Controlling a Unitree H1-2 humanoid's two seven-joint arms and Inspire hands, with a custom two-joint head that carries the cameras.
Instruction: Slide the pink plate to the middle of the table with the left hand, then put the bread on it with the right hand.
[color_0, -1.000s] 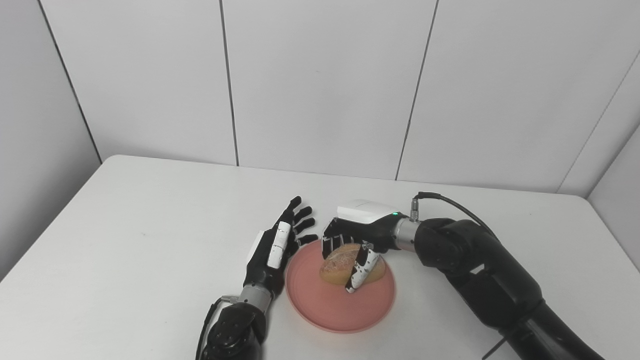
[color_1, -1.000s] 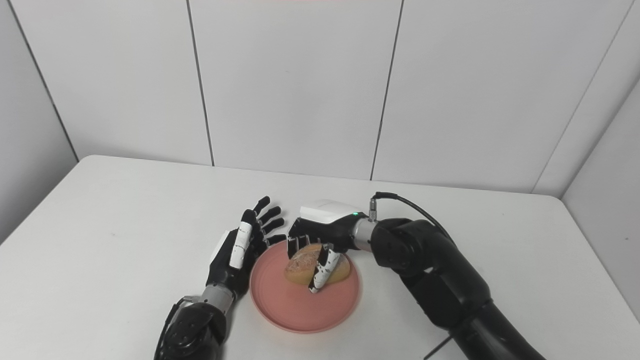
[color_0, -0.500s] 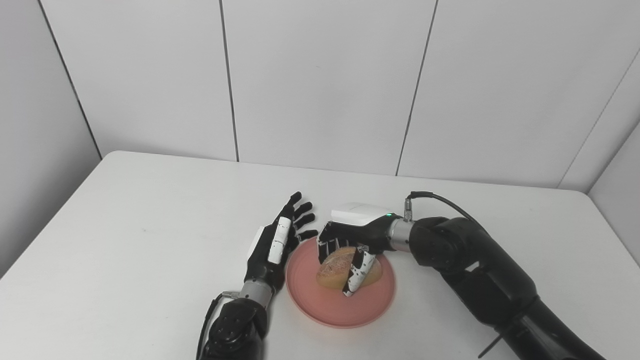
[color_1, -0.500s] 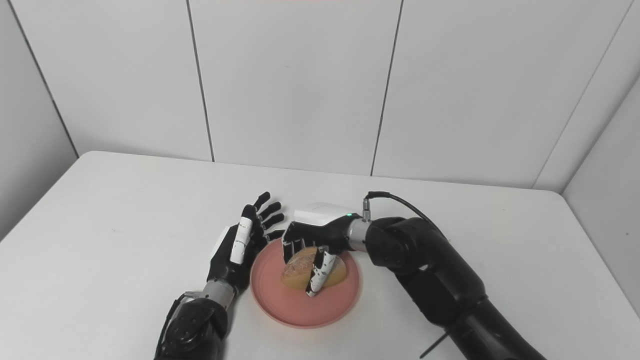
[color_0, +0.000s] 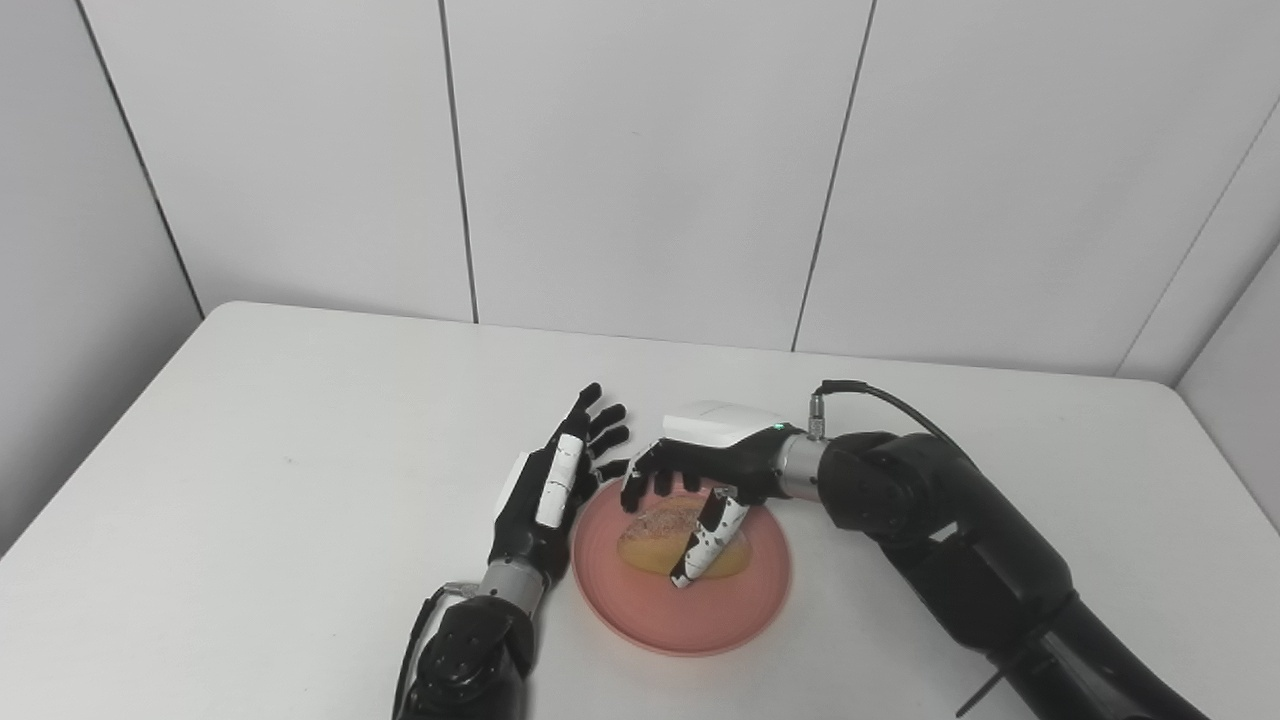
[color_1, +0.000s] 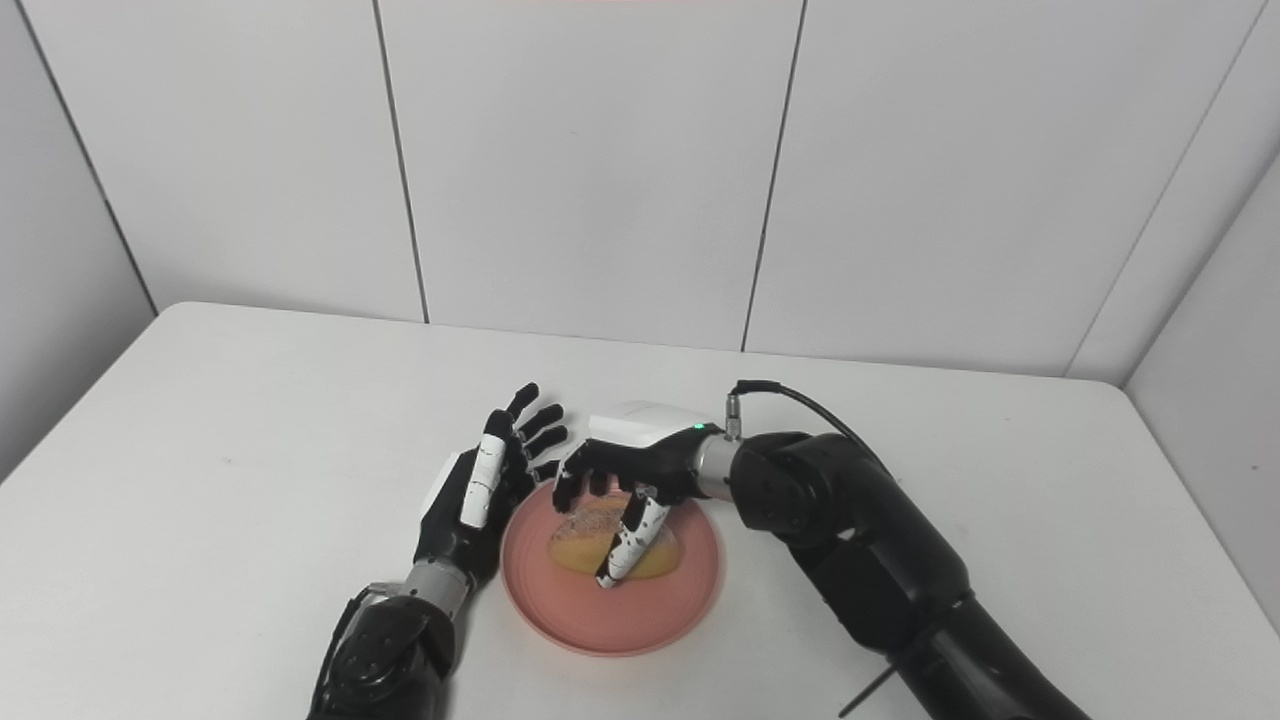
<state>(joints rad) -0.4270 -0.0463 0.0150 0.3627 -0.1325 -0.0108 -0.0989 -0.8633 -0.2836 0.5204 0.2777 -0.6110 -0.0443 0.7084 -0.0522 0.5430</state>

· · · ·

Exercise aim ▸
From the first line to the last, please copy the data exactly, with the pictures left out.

Expected output ▸
Controlling a Unitree H1-2 humanoid's two seven-joint arms and Inspire hands, with a custom two-joint head that carries the cameras.
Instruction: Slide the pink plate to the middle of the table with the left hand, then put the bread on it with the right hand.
[color_0, -1.000s] 
[color_1, -1.000s] 
[color_0, -0.500s] 
[color_1, -0.500s] 
[color_0, +0.000s] 
[color_1, +0.000s] 
<state>(joints rad) -0.4270 -0.0463 0.0150 0.3627 -0.1325 -0.0108 -0.0989 -0.8633 -0.2836 0.5204 0.2777 -0.6110 -0.0443 0.7084 -0.0522 0.5430</state>

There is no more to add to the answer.